StudySmarter Expert Advice🤫
We think this is how you could land Process / Senior Process Engineer in Bath, Somerset
✨Tip Number 1
Network like a pro! Reach out to your connections in the industry, especially those who work in medical devices or IVD environments. A friendly chat can lead to insider info about job openings or even a referral.
✨Tip Number 2
Prepare for interviews by diving deep into the company’s products and processes. Show us you know your stuff about IQ, OQ, and PQ, and how they apply to cartridge-based diagnostics. We love candidates who can discuss data analysis and CMO oversight with confidence!
✨Tip Number 3
Don’t just wait for job postings; be proactive! Check our website regularly for new opportunities and consider reaching out directly to hiring managers. A little initiative can go a long way in landing that Senior Process Engineer role.
✨Tip Number 4
Practice your storytelling skills. When you get the chance to interview, share specific examples of how you've tackled challenges in previous roles, especially around data interrogation and supplier accountability. We want to hear how you’ve made an impact!
We think you need these skills to ace Process / Senior Process Engineer in Bath, Somerset
Some tips for your application 🫡
Tailor Your CV:Make sure your CV highlights your experience with IQ, OQ, and PQ processes. We want to see how you've owned these in previous roles, especially in regulated environments. Don’t just list your duties; show us the impact you made!
Show Off Your Data Skills:Since data analysis is key for this role, include specific examples of how you've used tools like Minitab or Power Query. We’re looking for evidence of your ability to pull insights from production and QC data, so don’t hold back!
Demonstrate CMO Oversight Experience:We need someone who can hold contract manufacturers accountable. Share your experiences where you’ve done this effectively, focusing on validation and not just paperwork. Real-world examples will make your application stand out!
Apply Through Our Website:We encourage you to apply directly through our website. It’s the best way for us to receive your application and ensures you don’t miss any important updates. Plus, we love seeing candidates who take that extra step!
How to prepare for a job interview at Kodu
✨Know Your Data Inside Out
As a Senior Process Engineer, you'll need to demonstrate your ability to interrogate production and QC data. Before the interview, brush up on your data analysis skills, especially with tools like Minitab or Power Query. Be ready to discuss specific examples where you've pulled insights from data to drive decisions.

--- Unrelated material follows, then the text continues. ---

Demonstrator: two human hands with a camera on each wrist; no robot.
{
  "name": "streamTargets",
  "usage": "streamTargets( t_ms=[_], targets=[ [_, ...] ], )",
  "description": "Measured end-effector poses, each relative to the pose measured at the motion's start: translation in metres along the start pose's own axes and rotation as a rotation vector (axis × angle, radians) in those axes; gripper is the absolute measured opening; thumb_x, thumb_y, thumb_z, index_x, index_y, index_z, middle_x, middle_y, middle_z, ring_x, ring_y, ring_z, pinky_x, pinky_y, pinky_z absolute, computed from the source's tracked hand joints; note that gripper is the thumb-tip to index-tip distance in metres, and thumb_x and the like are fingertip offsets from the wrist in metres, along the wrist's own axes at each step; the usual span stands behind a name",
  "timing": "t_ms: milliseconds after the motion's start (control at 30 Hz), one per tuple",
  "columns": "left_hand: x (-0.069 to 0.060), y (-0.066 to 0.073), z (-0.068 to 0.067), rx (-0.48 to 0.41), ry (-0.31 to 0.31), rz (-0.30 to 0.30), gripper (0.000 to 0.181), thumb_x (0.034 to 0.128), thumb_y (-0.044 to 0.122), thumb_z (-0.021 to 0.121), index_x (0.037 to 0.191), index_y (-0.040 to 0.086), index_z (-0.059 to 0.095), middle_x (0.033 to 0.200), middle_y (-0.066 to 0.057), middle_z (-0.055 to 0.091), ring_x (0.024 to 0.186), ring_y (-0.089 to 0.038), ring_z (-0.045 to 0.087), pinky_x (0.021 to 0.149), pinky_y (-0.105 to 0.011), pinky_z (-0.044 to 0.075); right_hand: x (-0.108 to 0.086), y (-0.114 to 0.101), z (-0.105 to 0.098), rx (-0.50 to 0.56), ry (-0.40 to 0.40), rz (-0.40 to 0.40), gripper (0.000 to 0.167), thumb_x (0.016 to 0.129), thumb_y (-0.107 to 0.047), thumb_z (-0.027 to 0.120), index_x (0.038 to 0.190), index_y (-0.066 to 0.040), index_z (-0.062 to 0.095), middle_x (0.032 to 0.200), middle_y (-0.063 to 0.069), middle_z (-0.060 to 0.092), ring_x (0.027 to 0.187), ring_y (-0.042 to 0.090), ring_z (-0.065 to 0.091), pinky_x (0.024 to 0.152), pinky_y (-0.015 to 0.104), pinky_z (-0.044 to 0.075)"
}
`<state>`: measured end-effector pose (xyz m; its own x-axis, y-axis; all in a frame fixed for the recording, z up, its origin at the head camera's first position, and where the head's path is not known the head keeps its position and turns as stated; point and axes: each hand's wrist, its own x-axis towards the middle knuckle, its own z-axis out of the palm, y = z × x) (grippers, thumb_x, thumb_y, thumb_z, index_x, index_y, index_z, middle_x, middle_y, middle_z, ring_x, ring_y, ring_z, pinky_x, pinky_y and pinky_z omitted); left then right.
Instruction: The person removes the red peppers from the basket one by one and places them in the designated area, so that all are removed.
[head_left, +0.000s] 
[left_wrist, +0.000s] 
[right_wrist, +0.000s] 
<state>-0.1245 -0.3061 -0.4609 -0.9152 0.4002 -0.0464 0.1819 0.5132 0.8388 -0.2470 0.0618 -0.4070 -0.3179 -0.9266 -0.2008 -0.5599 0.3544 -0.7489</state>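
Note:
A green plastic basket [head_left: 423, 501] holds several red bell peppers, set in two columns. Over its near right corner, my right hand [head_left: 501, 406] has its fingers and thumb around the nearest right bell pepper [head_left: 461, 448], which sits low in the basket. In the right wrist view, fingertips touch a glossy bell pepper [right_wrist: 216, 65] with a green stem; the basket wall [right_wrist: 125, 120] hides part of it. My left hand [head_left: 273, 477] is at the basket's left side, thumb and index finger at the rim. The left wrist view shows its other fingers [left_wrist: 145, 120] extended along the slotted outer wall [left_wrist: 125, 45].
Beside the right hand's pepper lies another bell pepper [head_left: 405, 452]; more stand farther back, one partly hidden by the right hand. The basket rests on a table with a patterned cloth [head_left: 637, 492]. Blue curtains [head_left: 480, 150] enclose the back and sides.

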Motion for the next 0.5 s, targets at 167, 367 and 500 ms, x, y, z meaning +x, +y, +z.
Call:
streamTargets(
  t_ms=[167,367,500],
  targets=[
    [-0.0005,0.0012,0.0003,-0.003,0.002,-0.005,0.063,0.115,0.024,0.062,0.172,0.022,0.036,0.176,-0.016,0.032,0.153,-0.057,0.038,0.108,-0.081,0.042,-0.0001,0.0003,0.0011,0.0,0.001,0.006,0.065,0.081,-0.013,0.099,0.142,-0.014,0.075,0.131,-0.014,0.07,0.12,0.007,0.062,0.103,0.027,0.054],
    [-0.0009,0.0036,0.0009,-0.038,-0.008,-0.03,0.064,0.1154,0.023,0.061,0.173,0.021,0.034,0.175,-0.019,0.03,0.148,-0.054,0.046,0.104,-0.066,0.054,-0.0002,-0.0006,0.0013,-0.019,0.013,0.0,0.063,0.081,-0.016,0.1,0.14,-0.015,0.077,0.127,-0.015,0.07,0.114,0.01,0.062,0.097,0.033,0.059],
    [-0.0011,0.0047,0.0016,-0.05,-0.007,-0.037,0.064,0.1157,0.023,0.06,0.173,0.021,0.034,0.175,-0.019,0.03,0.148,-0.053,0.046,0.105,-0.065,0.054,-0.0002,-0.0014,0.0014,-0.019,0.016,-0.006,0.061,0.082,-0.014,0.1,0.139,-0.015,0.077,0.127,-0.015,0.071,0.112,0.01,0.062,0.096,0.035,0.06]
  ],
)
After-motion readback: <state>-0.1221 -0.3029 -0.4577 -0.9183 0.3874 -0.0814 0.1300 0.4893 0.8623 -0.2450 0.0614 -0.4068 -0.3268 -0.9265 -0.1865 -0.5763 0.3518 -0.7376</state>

✨Showcase Your CMO Oversight Experience
It's crucial to highlight your real-world experience in holding contract manufacturers accountable. Prepare to share instances where you've successfully managed IQ, OQ, and PQ processes, and how you’ve pushed back on supplier documentation when necessary. This will show that you understand the importance of accountability in the role.
✨Familiarise Yourself with Regulatory Standards
Since this role involves working within a regulated environment, make sure you're well-versed in ISO 13485 and FDA QSR. Be prepared to discuss how you've applied these standards in your previous roles, not just in theory but in practical, day-to-day engineering practices.
✨Prepare for Technical Discussions
Expect to engage in technical discussions about process qualification and change control. Brush up on your knowledge of SPC, DOE, and capability studies. Think of scenarios where you've led projects related to cost-down initiatives or reliability improvements, as these will be key talking points during your interview.